Today on our blog, we’re excited to continue our Audiologist Spotlight series by highlighting Krishna Rodemerk, Au.D. Krishna is a research audiologist in the clinical comparative research group at Starkey Hearing Technologies.
Prior to joining Starkey, Krishna worked in a private practice as a clinical audiologist in Rochester, N.Y. She earned her clinical doctorate from the University at Buffalo where she also served as a research assistant in the Center for Hearing and Deafness.
Tell us a little bit about your background (education, training, etc.):
I came about this profession in a roundabout way. I graduated college with a bachelor’s degree in anthropology and I really didn’t know what I wanted to do after college. I worked for several years in a research lab at an eye care company and I also traveled for a year with AmeriCorps NCCC. To be honest, I didn’t really know what audiology was all about until I met with an audiologist to get a hearing test after accidentally puncturing my own ear drum with a cotton swab (now I know better!). It was an enlightening visit because I saw first-hand that the audiologist worked with technology AND helped people in the process; it sounded like an ideal profession! After that visit, I was inspired to take some introductory communicative sciences classes at Nazareth University. The more I learned about audiology, the more I loved it! The next year I was accepted into the Au.D. program at the University at Buffalo in New York. I graduated in 2009 with my Au.D. and worked as a clinician at a private practice in Rochester, N.Y. for two years before accepting a job at Starkey as a research audiologist in 2011.
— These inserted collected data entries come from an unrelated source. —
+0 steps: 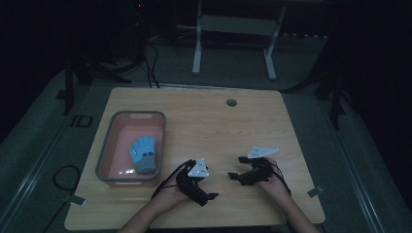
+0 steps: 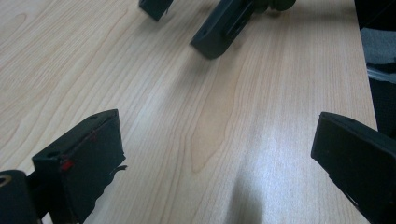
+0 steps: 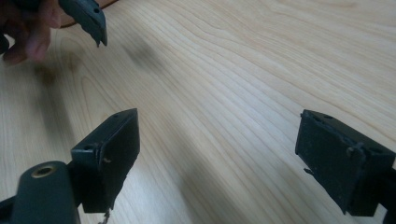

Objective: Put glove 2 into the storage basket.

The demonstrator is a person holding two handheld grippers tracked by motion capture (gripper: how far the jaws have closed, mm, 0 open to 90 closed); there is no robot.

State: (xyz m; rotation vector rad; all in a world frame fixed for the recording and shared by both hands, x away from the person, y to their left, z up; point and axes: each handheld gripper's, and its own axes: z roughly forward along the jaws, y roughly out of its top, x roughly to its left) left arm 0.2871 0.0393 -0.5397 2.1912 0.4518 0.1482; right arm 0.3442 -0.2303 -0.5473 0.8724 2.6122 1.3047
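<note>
Both grippers rest low over the near part of the wooden counter (image 1: pixel 204 121), the left gripper (image 1: pixel 206 190) and right gripper (image 1: pixel 236 168) close together, each with fingers spread wide and holding nothing. The blue glove (image 1: pixel 144 154) lies inside the grey tub (image 1: pixel 108 141) at the counter's left, just left of the left gripper.

Light wooden table (image 1: pixel 218 126), rounded corners, round cable hole (image 1: pixel 231 102) near far edge, well beyond both grippers. Pink tray with grey rim (image 1: pixel 106 150) resting on tabletop just left of left gripper (image 1: pixel 206 187). Bare wood between left gripper and right gripper (image 1: pixel 234 169).
</note>
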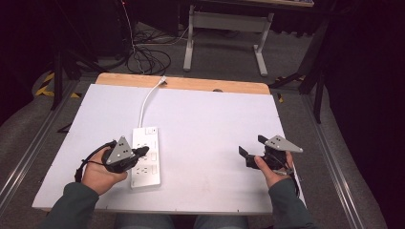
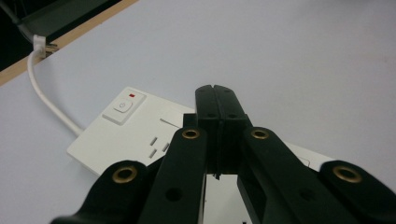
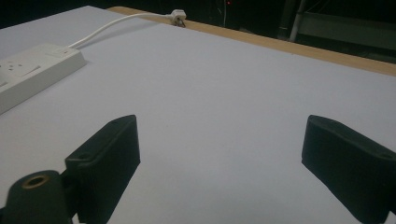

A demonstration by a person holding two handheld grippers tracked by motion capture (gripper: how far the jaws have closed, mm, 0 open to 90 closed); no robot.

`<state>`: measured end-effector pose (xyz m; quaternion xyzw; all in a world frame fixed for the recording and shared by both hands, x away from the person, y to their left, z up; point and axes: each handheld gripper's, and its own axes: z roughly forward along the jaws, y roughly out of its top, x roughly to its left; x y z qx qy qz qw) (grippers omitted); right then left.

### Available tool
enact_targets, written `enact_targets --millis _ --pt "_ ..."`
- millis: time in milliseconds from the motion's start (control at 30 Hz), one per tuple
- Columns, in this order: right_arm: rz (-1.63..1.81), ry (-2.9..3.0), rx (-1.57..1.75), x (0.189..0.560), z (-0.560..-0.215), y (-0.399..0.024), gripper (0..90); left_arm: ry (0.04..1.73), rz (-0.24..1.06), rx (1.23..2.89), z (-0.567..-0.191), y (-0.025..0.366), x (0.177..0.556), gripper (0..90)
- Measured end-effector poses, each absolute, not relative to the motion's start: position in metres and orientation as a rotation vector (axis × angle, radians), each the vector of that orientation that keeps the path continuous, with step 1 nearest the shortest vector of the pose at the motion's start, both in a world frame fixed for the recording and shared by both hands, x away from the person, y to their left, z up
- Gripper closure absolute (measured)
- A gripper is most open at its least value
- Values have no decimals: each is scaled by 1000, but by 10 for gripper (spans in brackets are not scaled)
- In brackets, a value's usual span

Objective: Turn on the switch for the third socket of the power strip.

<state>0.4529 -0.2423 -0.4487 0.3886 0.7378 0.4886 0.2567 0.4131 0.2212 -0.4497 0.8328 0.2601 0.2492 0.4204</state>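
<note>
At the bottom of the high view two dark green sleeves come in, each hand gripping a black claw with a grey three-cornered plate on top. The left claw [image 1: 142,151] sits at lower left of the frame, its tips over the white plastic power strip [image 1: 145,157] that lies flat on the white table [image 1: 210,129]. In the left gripper view the left claw [image 2: 216,100] has its jaws pressed together with nothing between them, the tips hovering over the power strip [image 2: 116,135] near the middle of the frame; whether they touch it I cannot tell. The strip's square white switch [image 2: 122,108] with a small red mark sits left of centre.

The right claw [image 1: 252,150] is at lower right of the high view, well apart from the strip. In the right gripper view the right claw [image 3: 219,154] stands wide, bare white table between its jaws, the power strip [image 3: 32,70] at the left edge.

Farther off, the strip's white cord [image 1: 148,102] runs up to the table's pale wooden far edge [image 1: 191,84]. Beyond lie grey carpet, tangled cables [image 1: 148,59] and a grey metal frame [image 1: 224,33].
</note>
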Motion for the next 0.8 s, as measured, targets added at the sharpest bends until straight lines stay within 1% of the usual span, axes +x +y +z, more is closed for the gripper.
enact_targets --millis 333,800 --pt "1317 1997 1054 453 -449 -243 117 632 589 2119 -452 216 413 900" --pt "1318 1989 1061 453 -449 -243 114 584 522 2226 -462 204 414 900"
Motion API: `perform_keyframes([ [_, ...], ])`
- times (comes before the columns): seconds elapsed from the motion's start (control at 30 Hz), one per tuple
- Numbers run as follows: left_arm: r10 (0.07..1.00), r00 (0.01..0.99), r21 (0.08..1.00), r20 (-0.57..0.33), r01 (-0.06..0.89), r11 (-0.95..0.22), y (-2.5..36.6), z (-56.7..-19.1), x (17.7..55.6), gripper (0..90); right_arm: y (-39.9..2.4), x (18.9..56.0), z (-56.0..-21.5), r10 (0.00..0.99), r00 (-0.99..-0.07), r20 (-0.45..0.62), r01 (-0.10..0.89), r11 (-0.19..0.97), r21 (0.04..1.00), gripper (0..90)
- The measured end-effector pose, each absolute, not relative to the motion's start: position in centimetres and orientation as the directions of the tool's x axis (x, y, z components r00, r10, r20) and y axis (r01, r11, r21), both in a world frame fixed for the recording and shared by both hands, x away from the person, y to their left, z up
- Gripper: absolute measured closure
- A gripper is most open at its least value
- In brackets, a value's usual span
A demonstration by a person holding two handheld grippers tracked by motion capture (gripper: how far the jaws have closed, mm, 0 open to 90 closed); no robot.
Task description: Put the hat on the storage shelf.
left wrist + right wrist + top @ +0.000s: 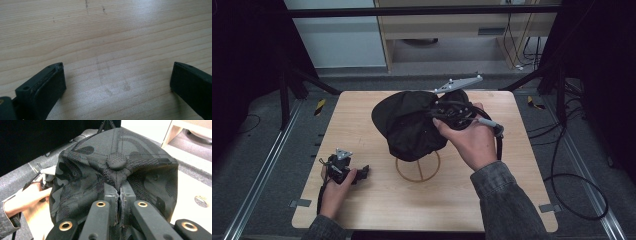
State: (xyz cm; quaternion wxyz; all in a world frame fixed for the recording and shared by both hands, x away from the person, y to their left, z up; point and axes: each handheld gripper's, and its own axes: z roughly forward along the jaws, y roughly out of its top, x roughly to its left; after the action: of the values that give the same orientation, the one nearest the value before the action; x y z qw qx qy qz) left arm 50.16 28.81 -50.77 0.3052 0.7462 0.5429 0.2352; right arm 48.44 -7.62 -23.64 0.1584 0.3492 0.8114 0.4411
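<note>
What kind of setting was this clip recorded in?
Probably a lab data-collection station: a small wooden table inside a black frame, loose cables on grey carpet, and dark curtains either side.

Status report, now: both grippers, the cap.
Right gripper shut on black cap, above wire stand. Left gripper open, resting on table. Nothing blocking.

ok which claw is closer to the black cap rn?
Right. The right claw is shut on the black cap, pinching its fabric near the top button. The left claw rests open on the table, off toward the near-left corner, apart from the cap.
</note>
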Motion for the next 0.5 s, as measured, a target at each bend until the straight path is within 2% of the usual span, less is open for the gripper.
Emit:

What are you currently working on and what is a typical day like for you?
I am currently working on a research project that is evaluating a new type of signal processing designed to improve speech recognition in noisy environments. I am working with a group of 10 adults who have hearing loss.
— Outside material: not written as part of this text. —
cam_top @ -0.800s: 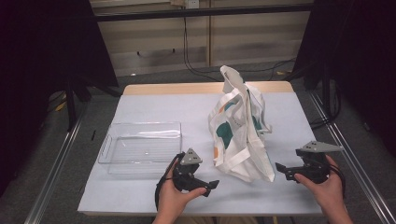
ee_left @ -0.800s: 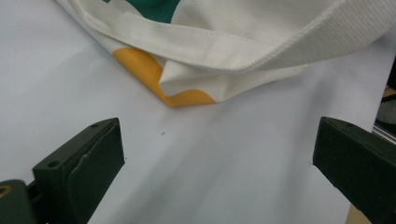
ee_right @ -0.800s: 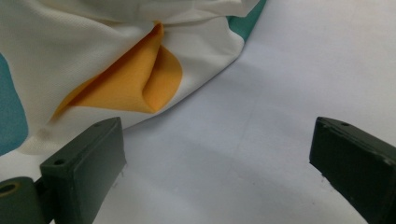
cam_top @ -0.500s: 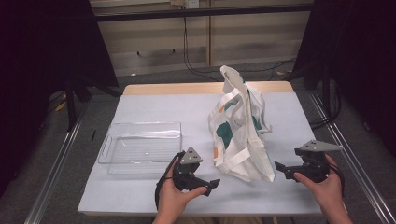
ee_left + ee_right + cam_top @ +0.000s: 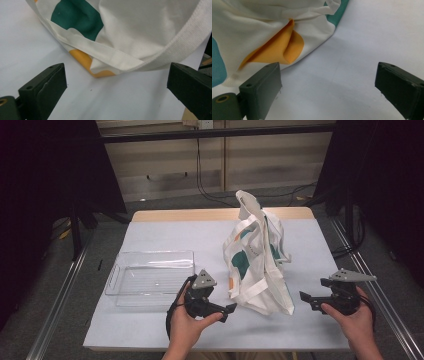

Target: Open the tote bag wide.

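Near edge of the table [image 5: 150, 335], high view: left hand [image 5: 187, 327] wrapped round the left gripper [image 5: 231, 309], grey plate on top, jaws pointed right toward the bag [image 5: 257, 265]. Jaws well apart, nothing between them. Tips just beside the bag's lower left corner, not touching. Across the bag, right hand [image 5: 352, 317] gripping the right gripper [image 5: 303, 297], jaws aimed left at the bag's right side. Also spread wide, empty, with a gap of bare table short of the cloth.

Through the left gripper view: two black jaws at bottom left and bottom right, white table [image 5: 112, 100] between. Just beyond, the bag [image 5: 140, 32], with a yellow patch at its nearest corner, a folded hem above it, a green patch higher left, and a woven strap curving down the right.

Through the right gripper view: jaws likewise far apart over bare table [image 5: 352, 70]. Bag [image 5: 257, 22] at upper left, close behind the left jaw: white cloth, a creased yellow patch, teal at the far left edge and top.

Farther in, high view: bag standing near table centre, slightly right, slumped, white with teal and orange print, handles up at the top. Left of it, well apart, a clear tray [image 5: 116, 279] flat on the table, just beyond the left hand. Beyond the far edge, grey floor, cables, and a dark rail crossing the top.
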Action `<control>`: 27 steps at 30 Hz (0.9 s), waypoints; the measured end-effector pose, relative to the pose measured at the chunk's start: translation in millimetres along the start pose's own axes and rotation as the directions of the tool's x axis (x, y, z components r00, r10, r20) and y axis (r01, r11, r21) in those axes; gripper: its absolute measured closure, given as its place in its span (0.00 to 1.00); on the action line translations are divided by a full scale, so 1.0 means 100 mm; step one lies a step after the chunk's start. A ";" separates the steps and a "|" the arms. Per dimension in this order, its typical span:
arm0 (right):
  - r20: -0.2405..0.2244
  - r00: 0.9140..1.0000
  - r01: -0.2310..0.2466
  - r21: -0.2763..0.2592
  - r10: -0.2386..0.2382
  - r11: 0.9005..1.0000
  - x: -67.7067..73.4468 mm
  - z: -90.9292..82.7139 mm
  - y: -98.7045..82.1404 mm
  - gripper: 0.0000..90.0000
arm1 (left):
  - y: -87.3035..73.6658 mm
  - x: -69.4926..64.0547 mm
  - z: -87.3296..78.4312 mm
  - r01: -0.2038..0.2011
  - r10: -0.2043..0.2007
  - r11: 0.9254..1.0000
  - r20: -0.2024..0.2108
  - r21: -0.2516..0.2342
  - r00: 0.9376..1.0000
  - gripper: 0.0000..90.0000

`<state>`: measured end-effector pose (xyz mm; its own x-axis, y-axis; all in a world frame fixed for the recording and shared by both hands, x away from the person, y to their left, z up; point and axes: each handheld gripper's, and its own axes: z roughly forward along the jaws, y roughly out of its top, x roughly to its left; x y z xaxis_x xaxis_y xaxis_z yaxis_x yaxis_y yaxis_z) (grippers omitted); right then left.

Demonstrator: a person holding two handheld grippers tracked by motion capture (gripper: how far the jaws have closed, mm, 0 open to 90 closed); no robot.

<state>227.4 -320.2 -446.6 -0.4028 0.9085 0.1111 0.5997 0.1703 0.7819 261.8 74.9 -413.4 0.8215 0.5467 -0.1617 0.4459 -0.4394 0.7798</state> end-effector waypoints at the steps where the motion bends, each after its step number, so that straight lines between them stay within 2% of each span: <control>1: -0.005 1.000 -0.001 0.001 0.001 1.000 0.00 0.00 0.01 0.07 | 0.01 0.01 0.00 0.003 -0.003 1.000 -0.002 -0.003 1.000 0.03; 12: -0.001 1.000 0.031 0.015 -0.031 0.999 0.04 0.06 0.10 0.09 | 0.12 0.11 -0.06 0.007 -0.008 1.000 -0.037 -0.021 0.999 0.03; 15: -0.008 1.000 0.017 0.009 -0.017 1.000 0.05 0.07 0.13 0.10 | 0.16 0.14 -0.07 0.017 -0.018 0.999 -0.045 -0.028 0.999 0.03; 21: -0.005 0.999 0.045 0.008 -0.045 0.999 0.08 0.12 0.23 0.11 | 0.24 0.24 -0.04 0.025 -0.027 0.999 -0.072 -0.028 0.997 0.03; 25: -0.007 0.999 0.035 0.006 -0.035 0.999 0.07 0.16 0.29 0.12 | 0.30 0.31 -0.01 0.036 -0.038 0.999 -0.067 -0.041 0.997 0.03; 27: -0.009 0.999 0.035 0.004 -0.035 0.999 0.07 0.17 0.32 0.12 | 0.33 0.33 0.01 0.025 -0.027 0.999 -0.078 -0.033 0.997 0.03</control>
<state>255.3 -301.8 -431.5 -0.4298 0.8985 0.0892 0.5877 0.2034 0.7831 304.4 77.7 -393.5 0.7788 0.6125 -0.1353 0.4541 -0.4017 0.7953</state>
The best thing about my job is that there is not a typical day! Every day brings new challenges and opportunities to help people hear well. The audiologists in the research department are lucky because we get to work on all kinds of different aspects of hearing aids from new microphone technology to new signal processing algorithms and everything in between.
What is your favorite part about your job?
The most interesting and exciting part of my job is that I get to work with technology that does not exist in a product yet and verify that it provides benefit to individuals with hearing loss. By far the best part of my job is that I get to work some of the most brilliant people in the industry; I truly learn something new every day.
What are some of the challenges you face? How do you address them?
One of the challenges in a research role is that sometimes our projects don’t yield the results the team was expecting. In that case, we thoroughly investigate all possible causes in order to fully explain the data. It is definitely a team effort! We ensure that all features that make it to the products provide benefit to our patients and sometimes that means the projects we work on don’t make it into a final product.
Do you have any advice for students who are pursuing audiology?
I would advise students to take advantage of the clinical opportunities and ask patients what they like and dislike about their hearing aids. At the end of the day those patients are the people that inform every decision we make in audiology research.
What do you do for fun outside of work?
I love going to the movies! I make an effort to see all of the Oscar nominated movies every year to see if I agree with the Academy :). I also love taking my dog Chloe out for walks (when it is not too cold!).